Los presupuestos de 2010 deberían haber sido los de 2009 y los de 2010 deberían atender necesidades relativas a la población marginada y desatendida, que precisa de algo más que obra pública e hípica.


Hemos convertido el presupueto en un instrumento descontrolado de la inversión pública y las dotaciones presupuestarias no afrontan los verdaderos problemas de atasco que padecemos en todos los sentidos, entre ellos y el más evidente el del segundo cinturón de carreteras para la ciudad de Palma. Se invierten 62 millones en el convenio de carreteras; pero los ciudadanos que tengan que acceder cada día a su trabajo seguirán con tráfico saturado a las nueve de la mañana en todos los accesos a Ciutat.

Lamentamos esta forma de gestionar lo público porque provoca que más ciudadanos estén dispuestos a no pagar sus impuestos ante la imposibilidad de llegar a fin de mes, de sobrevivir y Uds. Siguen al margen de todo ello construyendo conforme a un modelo de producción que estaba ya obsoleto en 2008, agotado en 2009 y que en 2010 forma parte del claro fracaso de las políticas de crecimiento insostenible, que son desarrollistas a costa del esfuerzo de unos ciudadanos que a día de hoy están saturados por lo ineficaz de sus planteamientos estratégicos y por la sencilla razón de que no tienen trabajo para mantener el equilibrio presupuestario que Uds.
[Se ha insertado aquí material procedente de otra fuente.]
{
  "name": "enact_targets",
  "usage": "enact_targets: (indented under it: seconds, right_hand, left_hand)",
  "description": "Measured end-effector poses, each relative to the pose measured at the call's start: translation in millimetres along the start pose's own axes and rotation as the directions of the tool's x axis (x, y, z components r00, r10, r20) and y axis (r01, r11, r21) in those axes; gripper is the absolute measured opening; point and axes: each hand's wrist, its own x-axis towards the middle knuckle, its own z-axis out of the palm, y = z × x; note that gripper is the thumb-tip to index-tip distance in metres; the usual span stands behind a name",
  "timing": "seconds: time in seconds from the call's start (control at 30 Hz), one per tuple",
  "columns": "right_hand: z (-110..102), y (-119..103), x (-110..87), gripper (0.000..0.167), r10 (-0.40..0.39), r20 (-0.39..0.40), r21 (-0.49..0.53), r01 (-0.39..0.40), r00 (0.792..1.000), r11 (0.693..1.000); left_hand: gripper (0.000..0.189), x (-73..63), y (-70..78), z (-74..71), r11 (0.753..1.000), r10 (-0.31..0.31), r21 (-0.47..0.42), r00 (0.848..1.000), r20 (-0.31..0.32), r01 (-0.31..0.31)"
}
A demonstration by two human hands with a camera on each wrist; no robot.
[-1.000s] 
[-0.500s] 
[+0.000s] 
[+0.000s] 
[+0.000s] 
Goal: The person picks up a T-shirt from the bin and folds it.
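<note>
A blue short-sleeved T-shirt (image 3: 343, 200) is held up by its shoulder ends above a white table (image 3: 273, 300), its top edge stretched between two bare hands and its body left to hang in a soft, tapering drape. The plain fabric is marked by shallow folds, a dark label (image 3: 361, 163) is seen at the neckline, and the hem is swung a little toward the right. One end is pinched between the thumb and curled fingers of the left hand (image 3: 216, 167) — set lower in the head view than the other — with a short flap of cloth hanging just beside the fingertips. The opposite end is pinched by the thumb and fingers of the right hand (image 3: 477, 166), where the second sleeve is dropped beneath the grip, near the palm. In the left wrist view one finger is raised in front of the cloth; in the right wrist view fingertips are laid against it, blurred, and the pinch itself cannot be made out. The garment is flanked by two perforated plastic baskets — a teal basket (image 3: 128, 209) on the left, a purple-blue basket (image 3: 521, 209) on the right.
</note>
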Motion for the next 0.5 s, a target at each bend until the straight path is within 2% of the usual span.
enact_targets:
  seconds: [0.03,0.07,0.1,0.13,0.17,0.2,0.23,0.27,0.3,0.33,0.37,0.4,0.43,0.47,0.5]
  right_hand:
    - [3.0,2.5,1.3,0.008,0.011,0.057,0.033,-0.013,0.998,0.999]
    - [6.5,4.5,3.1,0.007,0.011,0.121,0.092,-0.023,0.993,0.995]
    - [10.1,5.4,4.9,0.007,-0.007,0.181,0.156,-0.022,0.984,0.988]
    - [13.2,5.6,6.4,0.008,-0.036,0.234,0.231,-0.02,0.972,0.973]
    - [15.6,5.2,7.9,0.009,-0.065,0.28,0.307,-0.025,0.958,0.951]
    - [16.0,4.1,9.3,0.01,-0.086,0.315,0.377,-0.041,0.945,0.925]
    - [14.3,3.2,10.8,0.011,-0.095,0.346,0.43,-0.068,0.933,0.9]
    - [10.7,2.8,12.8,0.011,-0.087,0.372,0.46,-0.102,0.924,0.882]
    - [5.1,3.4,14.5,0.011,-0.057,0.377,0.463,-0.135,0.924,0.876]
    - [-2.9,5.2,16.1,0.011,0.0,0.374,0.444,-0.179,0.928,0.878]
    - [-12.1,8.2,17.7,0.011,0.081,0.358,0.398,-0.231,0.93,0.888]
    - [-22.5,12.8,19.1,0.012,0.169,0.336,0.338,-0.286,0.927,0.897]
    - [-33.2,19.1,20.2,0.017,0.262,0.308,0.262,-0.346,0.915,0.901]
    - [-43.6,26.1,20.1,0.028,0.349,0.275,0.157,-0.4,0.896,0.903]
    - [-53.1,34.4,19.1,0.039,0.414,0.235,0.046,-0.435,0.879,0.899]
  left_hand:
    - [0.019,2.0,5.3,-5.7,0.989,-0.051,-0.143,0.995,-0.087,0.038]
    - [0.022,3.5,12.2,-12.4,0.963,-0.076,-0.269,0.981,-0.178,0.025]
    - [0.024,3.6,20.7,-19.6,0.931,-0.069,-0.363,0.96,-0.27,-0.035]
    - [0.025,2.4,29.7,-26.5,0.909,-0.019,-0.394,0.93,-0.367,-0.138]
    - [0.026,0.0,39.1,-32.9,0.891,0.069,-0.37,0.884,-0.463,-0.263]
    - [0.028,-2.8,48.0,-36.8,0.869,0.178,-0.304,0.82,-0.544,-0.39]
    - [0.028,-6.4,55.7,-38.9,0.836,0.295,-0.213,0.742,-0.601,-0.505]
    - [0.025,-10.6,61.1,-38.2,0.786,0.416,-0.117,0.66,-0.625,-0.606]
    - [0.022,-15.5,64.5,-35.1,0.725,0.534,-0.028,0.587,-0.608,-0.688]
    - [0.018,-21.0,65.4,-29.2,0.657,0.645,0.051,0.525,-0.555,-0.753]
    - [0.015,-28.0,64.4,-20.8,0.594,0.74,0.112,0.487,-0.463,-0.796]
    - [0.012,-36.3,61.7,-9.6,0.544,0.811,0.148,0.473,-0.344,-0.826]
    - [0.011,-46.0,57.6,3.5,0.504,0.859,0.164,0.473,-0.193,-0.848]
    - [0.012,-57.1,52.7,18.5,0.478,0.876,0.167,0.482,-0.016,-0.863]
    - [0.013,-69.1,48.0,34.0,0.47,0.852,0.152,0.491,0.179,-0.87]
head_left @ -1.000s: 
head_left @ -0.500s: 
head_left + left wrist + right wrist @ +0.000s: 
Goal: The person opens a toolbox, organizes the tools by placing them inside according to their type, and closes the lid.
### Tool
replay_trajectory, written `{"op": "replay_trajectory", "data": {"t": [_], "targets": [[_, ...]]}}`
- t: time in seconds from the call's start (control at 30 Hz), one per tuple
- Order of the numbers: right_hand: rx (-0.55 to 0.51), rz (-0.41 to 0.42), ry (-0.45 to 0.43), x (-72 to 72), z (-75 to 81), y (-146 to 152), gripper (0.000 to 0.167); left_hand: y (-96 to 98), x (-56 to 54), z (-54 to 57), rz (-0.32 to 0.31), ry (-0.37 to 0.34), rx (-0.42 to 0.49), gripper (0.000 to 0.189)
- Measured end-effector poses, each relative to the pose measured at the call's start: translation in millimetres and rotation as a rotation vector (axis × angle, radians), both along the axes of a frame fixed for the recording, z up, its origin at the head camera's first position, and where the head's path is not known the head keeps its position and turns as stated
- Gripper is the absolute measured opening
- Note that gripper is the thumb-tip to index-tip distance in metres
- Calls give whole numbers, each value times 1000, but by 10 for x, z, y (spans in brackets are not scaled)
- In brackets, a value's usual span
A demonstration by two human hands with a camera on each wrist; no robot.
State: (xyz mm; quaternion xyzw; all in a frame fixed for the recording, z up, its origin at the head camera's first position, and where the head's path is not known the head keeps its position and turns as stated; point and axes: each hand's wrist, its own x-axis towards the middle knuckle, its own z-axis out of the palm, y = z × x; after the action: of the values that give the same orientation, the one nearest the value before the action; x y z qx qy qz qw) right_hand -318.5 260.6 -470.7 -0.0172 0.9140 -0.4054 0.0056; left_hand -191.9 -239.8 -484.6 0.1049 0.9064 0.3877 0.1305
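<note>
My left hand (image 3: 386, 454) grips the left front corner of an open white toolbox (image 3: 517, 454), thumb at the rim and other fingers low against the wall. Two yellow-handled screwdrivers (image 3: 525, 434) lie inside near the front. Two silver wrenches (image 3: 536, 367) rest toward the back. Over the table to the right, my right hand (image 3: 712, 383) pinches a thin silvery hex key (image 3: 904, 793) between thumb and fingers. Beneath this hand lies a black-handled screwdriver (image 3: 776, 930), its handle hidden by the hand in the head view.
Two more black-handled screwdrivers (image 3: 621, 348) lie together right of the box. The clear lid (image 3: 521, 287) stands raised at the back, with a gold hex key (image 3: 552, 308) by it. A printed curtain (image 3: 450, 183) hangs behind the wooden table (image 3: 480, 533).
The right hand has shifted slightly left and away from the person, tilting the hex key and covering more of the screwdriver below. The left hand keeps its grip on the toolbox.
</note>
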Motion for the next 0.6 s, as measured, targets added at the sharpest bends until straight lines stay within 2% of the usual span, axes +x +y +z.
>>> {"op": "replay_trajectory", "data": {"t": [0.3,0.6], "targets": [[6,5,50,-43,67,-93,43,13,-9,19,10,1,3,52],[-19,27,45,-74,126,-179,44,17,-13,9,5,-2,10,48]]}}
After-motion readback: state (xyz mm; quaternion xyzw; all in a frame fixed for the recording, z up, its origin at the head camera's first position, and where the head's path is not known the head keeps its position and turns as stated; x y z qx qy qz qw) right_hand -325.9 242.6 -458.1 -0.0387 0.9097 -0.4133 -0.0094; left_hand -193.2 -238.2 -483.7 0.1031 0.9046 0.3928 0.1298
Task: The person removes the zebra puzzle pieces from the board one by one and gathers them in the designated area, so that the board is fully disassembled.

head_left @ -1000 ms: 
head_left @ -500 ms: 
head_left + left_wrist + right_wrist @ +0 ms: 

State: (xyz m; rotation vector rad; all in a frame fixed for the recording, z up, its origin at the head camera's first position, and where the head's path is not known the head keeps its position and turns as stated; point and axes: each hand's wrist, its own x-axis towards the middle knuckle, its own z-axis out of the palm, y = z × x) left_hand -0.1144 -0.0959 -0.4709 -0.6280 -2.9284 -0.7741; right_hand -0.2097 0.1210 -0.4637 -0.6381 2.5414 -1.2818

Nos proponen.

Existe una alternativa a todo ello, la de moderar el gasto público a la inversa de lo que Uds. Están proponiendo, políticas de máxima austeridad en la Administración y el ejemplo de los políticos mientras salimos de la crisis que padecen todos los sectores, la unidad y la cooperación Institucional, sin embargo a la cooperación se le dedican menos partidas que en anteriores ejercicios. En definitiva, si de algo se pueden tildar estos presupuestos es de falta de coherencia e irrealismo, sirven a una idea de las Islas Baleares que sólo es sostenible con grandes temporadas turísticas que ya se han terminado junto con los proyecto faraónicos de otras legislaturas que hoy pagamos todos y que Uds. Siguen queriéndonos hacer pagar como si no supiéramos que una economía libre de mercado no debe estar ideologízada, sobre todo cuando no funciona, ya que para salir de donde estamos necesitamos el esfuerzo de todos los partidos políticos, asociaciones y entidades ciudadanos, porque en definitiva hay veces que las cosas sólo se pueden hacer de una manera, y la crisis obliga a soluciones consensuadas entre todos uds. Que no vemos por ninguna parte, porque no basta decir que el lastre es de otros, sino que la gestión actual tampoco nos ayuda en el momento de crisis en el que nos encontramos.